ASSIGNMENT => Give back all of the data unchanged. Keep every word as it is.
----------------
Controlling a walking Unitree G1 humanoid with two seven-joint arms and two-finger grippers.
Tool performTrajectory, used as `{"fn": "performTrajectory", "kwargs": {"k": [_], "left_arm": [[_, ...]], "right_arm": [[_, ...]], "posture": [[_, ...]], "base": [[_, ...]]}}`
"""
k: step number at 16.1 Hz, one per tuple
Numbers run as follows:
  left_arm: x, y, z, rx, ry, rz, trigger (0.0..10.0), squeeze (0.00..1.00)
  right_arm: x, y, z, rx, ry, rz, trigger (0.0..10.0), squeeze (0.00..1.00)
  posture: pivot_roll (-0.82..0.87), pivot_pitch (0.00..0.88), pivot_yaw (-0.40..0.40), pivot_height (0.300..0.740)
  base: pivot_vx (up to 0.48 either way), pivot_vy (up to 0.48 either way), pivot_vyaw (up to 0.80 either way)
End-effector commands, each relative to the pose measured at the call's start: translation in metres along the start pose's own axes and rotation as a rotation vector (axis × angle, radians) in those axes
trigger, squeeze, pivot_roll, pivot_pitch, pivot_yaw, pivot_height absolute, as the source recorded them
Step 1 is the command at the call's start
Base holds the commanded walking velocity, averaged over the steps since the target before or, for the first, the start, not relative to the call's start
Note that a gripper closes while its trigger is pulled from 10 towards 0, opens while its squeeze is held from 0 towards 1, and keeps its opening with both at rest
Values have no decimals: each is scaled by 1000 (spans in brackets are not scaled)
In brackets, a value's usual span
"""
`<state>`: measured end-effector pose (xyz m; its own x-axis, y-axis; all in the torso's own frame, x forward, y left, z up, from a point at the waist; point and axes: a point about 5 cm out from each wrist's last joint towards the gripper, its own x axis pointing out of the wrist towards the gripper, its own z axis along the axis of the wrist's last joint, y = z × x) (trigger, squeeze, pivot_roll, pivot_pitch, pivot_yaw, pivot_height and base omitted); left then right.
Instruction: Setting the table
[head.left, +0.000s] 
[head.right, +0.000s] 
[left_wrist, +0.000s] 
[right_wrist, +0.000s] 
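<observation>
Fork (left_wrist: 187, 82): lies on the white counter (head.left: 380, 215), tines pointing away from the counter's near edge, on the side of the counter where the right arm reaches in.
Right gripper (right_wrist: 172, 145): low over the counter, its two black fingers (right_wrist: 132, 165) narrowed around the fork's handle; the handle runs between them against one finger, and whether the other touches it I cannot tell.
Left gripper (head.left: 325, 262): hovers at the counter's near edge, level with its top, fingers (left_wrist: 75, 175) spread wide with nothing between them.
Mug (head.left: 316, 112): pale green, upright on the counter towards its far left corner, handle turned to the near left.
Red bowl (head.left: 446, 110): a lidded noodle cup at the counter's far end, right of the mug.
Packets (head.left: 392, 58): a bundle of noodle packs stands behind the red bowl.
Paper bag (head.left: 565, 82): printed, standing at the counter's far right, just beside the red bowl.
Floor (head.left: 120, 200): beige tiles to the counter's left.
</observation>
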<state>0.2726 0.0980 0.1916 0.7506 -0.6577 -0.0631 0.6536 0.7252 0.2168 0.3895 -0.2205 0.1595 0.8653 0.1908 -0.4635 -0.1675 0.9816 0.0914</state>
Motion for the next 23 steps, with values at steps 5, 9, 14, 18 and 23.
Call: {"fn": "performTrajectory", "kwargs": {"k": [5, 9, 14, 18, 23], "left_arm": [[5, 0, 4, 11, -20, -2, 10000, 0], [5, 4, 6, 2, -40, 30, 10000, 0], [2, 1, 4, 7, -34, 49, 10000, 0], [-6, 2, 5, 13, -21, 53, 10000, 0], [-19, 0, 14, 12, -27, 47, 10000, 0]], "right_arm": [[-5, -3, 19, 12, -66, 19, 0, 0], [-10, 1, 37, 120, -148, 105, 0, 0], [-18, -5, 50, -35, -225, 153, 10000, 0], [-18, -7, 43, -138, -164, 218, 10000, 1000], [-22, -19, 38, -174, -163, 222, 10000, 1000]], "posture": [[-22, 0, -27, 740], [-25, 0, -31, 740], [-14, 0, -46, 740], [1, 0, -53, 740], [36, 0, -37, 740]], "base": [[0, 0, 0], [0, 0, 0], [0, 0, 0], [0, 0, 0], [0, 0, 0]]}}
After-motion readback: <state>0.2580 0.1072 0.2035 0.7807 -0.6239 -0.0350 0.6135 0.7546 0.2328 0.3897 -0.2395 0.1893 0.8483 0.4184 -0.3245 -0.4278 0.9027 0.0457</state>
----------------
TASK OUTPUT =>
Controlling a walking Unitree G1 humanoid with two seven-joint arms and two-finger grippers.
Tool performTrajectory, used as `{"fn": "performTrajectory", "kwargs": {"k": [_], "left_arm": [[_, ...]], "right_arm": [[_, ...]], "posture": [[_, ...]], "base": [[_, ...]]}}`
"""
k: step number at 16.1 Hz, one per tuple
Numbers run as follows:
  left_arm: x, y, z, rx, ry, rz, trigger (0.0..10.0), squeeze (0.00..1.00)
  right_arm: x, y, z, rx, ry, rz, trigger (0.0..10.0), squeeze (0.00..1.00)
  posture: pivot_roll (-0.82..0.87), pivot_pitch (0.00..0.88), pivot_yaw (-0.40..0.40), pivot_height (0.300..0.740)
  base: pivot_vx (up to 0.48 either way), pivot_vy (up to 0.48 either way), pivot_vyaw (up to 0.80 either way)
End-effector commands, each relative to the pose measured at the call's start: translation in metres along the start pose's own axes and rotation as a rotation vector (axis × angle, radians) in those axes
trigger, squeeze, pivot_roll, pivot_pitch, pivot_yaw, pivot_height absolute, as the source recorded them
Step 1 is the command at the call's start
Base holds the commanded walking velocity, averaged over the steps since the target before or, for the first, the start, not relative to the call's start
Note that a gripper closes while its trigger is pulled from 10 towards 0, opens while its squeeze is held from 0 towards 1, and keeps its opening with both at rest
Values have no decimals: each is scaled by 1000 (spans in brackets are not scaled)
In brackets, a value's usual span
"""
`<state>`: measured end-effector pose (xyz m; its own x-axis, y-axis; all in the torso's own frame, x forward, y left, z up, from a point at the waist; point and axes: a point about 5 cm out from each wrist's last joint towards the gripper, its own x axis pointing out of the wrist towards the gripper, its own z axis along the axis of the wrist's last joint, y = z × x) (trigger, squeeze, pivot_roll, pivot_pitch, pivot_yaw, pivot_height and base omitted); left then right.
Instruction: Setting the table
[head.left, +0.000s] 
[head.right, +0.000s] 
[left_wrist, +0.000s] 
[right_wrist, +0.000s] 
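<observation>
Fork (left_wrist: 187, 82): lies on the white counter (head.left: 380, 215), tines pointing away from the counter's near edge, on the side of the counter where the right arm reaches in.
Right gripper (right_wrist: 172, 145): low over the counter, its two black fingers (right_wrist: 132, 165) narrowed around the fork's handle; the handle runs between them against one finger, and whether the other touches it I cannot tell.
Left gripper (head.left: 325, 262): hovers at the counter's near edge, level with its top, fingers (left_wrist: 75, 175) spread wide with nothing between them.
Mug (head.left: 316, 112): pale green, upright on the counter towards its far left corner, handle turned to the near left.
Red bowl (head.left: 446, 110): a lidded noodle cup at the counter's far end, right of the mug.
Packets (head.left: 392, 58): a bundle of noodle packs stands behind the red bowl.
Paper bag (head.left: 565, 82): printed, standing at the counter's far right, just beside the red bowl.
Floor (head.left: 120, 200): beige tiles to the counter's left.
</observation>
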<state>0.2726 0.0980 0.1916 0.7506 -0.6577 -0.0631 0.6536 0.7252 0.2168 0.3895 -0.2205 0.1595 0.8653 0.1908 -0.4635 -0.1675 0.9816 0.0914</state>
Motion for the next 23 steps, with values at steps 5, 9, 14, 18 and 23.
Call: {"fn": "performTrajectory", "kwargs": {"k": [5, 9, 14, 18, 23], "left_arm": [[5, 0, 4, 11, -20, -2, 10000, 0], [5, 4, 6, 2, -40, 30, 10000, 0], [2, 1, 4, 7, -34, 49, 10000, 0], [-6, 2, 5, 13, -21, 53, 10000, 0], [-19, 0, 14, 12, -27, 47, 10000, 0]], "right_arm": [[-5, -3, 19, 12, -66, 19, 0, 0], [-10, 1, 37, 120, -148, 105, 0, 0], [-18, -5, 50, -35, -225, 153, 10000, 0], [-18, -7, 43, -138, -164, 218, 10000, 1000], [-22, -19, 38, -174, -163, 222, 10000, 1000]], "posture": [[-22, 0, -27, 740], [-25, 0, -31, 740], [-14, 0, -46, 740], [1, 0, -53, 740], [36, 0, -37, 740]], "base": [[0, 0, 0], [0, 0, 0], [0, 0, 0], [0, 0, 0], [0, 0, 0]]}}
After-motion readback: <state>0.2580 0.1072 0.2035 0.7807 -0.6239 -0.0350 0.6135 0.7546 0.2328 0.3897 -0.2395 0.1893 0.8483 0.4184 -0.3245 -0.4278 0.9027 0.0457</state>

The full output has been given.